Case Presentation: Stabilizing a Maxillary Denture With Narrow-Diameter Overdenture Implants

Published Date 01/23/2019
Figure 1—The patient presented with a loose maxillary complete denture, requesting implants to help stabilize it. Examination of the maxillary ridge shows adequate keratinized soft tissues, narrow alveolar ridges, and adequate prosthetic space for flapless dental implants.
A healthy 75-year-old female presented with a loose maxillary complete denture and the desire to place implants to assist the denture to remain in place. Approximately 20 years ago, she had implants placed on her mandibular arch and an implant overdenture fabricated. She was always told, however, that her bone was insufficient in her maxillary arch for implants. She was referred to the author’s practice for evaluation for narrow-diameter implant placement.

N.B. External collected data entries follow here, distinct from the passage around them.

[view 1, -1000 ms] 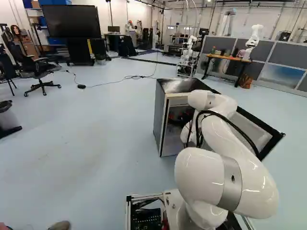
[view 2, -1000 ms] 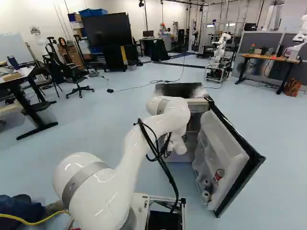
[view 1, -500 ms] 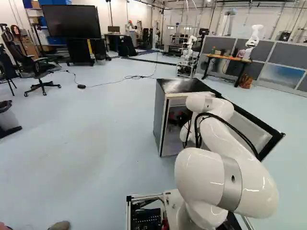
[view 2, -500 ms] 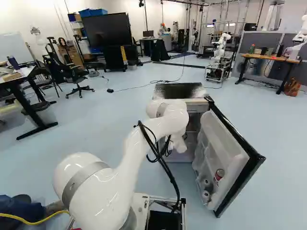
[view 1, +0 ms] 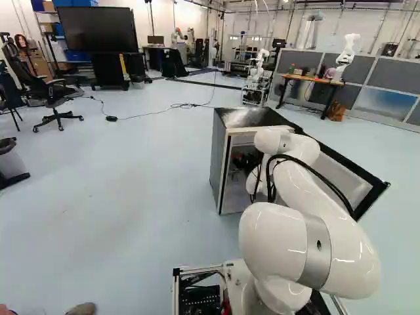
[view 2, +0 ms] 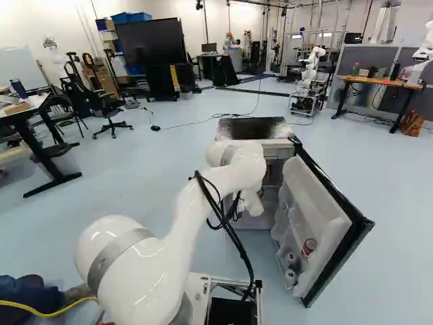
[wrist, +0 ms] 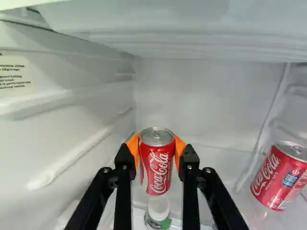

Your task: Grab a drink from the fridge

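In the left base view my gripper [view 1: 247,160] reaches into the open fridge [view 1: 222,172], partly hidden by my arm. The wrist view shows the gripper [wrist: 157,148] with its orange pads pressed against both sides of an upright red drink can [wrist: 158,167], shut on it. Another red can [wrist: 279,176] stands apart, near the fridge's side wall. A bottle with a white cap [wrist: 159,208] is below the held can in that view, between the black fingers.
The fridge door [view 2: 331,223] hangs wide open right of my arm, with a red-and-white can [view 2: 309,246] and other containers on its shelves. A fridge wall [wrist: 53,124] runs beside the gripper, and a white panel [wrist: 182,43] lies above. Another robot [view 2: 310,76] stands farther back.
My forearm and wrist have shifted slightly at the fridge, mostly in the first half second. The base and the fridge door have stayed put.
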You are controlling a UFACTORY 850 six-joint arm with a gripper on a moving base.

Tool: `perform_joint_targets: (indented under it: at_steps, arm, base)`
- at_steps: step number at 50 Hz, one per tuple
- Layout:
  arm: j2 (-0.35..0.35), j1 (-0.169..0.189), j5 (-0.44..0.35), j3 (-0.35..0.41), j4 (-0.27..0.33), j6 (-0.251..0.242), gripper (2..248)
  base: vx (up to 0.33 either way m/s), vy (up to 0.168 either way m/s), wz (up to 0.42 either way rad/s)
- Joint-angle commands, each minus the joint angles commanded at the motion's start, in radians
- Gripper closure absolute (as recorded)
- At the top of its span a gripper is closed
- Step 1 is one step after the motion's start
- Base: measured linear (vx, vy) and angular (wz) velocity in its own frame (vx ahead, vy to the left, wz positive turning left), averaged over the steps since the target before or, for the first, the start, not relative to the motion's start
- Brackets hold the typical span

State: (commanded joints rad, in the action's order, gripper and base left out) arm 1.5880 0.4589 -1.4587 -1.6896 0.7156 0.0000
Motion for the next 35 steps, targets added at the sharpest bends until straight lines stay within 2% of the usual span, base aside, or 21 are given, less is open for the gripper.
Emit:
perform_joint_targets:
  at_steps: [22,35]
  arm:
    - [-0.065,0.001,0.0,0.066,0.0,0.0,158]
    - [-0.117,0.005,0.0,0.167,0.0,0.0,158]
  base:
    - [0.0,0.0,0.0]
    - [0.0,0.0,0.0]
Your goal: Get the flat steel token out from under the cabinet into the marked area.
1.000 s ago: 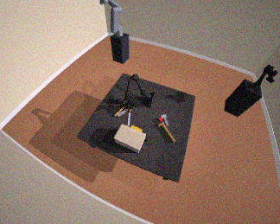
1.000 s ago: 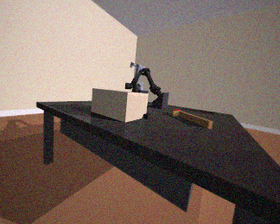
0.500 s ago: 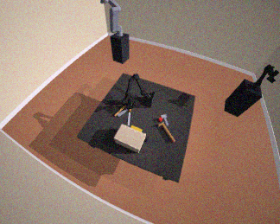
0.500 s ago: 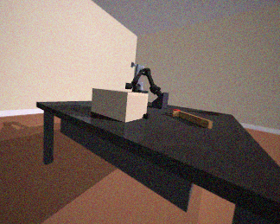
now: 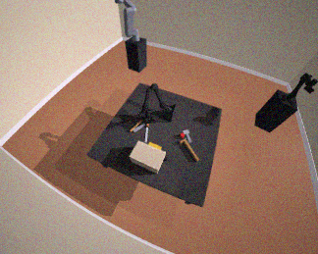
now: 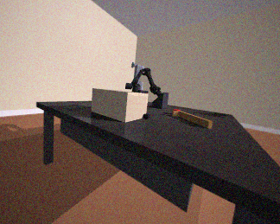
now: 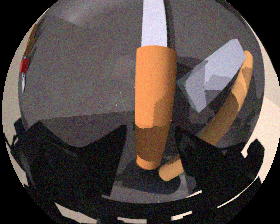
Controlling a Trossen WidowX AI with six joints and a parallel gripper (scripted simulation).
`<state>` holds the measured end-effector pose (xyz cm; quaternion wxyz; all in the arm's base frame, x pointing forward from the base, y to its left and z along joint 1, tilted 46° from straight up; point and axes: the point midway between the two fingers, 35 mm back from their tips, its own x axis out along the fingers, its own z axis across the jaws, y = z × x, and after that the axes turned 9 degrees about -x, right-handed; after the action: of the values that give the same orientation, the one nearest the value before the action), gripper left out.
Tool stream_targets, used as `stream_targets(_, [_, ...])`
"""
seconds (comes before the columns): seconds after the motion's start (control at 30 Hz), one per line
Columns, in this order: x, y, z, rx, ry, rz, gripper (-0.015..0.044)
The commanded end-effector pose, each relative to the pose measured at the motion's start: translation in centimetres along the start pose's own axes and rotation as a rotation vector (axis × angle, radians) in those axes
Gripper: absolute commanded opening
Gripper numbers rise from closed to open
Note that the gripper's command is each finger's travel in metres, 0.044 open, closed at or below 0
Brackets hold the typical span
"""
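Note:
My gripper [image 7: 151,130] [image 5: 147,119] is open, low over the table behind the cabinet. An orange-handled tool with a pale steel blade [image 7: 153,91] [image 5: 146,131] lies between the open fingers, its blade pointing toward the cabinet. The beige cabinet [image 5: 147,157] [image 6: 116,105] stands mid-table. A yellow marked area [image 5: 156,146] shows at the cabinet's side that faces the arm. The steel token is not visible in any view.
A second orange-handled tool with a grey blade [image 7: 219,81] [image 5: 135,127] lies just beside the first. A wooden-handled hammer [image 5: 189,149] [image 6: 194,118] and a small red object [image 5: 183,135] lie to the right on the dark table [image 5: 195,182].

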<state>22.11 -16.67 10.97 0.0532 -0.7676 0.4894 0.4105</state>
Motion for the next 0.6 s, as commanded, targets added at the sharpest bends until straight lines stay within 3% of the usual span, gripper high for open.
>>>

A CBCT scan of the patient was made using cotton rolls for occlusal and soft-tissue separation in combination with a radiopaque PVS impression liner placed on the intaglio of her maxillary denture to enhance the radiographic visualization. A second CBCT scan of the denture was made and an extraoral digital impression was used with an intraoral scanner (3M True Definition Scanner, 3M). Six 2.4 mm x 12 mm Zest LOCATOR Overdenture Implants (LODI, Zest Dental Solutions) were planned in the computer software (Invivo, Anatomage). A computerized surgical guide was planned and fabricated (Anatomage Guide, Anatomage).

The patient was anesthetized, complete adaptation of the surgical guide confirmed, osteotomies prepared, and implants were placed using a minimally invasive technique. Recesses in the denture were prepared using specialized burs specifically designed for overdentures (Denture Prep & Polish Kit, Zest Dental Solutions). LOCATOR abutments (Zest Dental Solutions) were attached to the implants and connected the denture the same day using an overdenture attachment material (CHAIRSIDE, Zest Dental Solutions). The LOCATOR Black Processing Male inserts were kept inside the denture, and the patient was seen for recall 8 weeks later, when the tissues were fully healed. At the recall appointment, the inserts were changed from the processing males to the light, standard-range retentive male inserts.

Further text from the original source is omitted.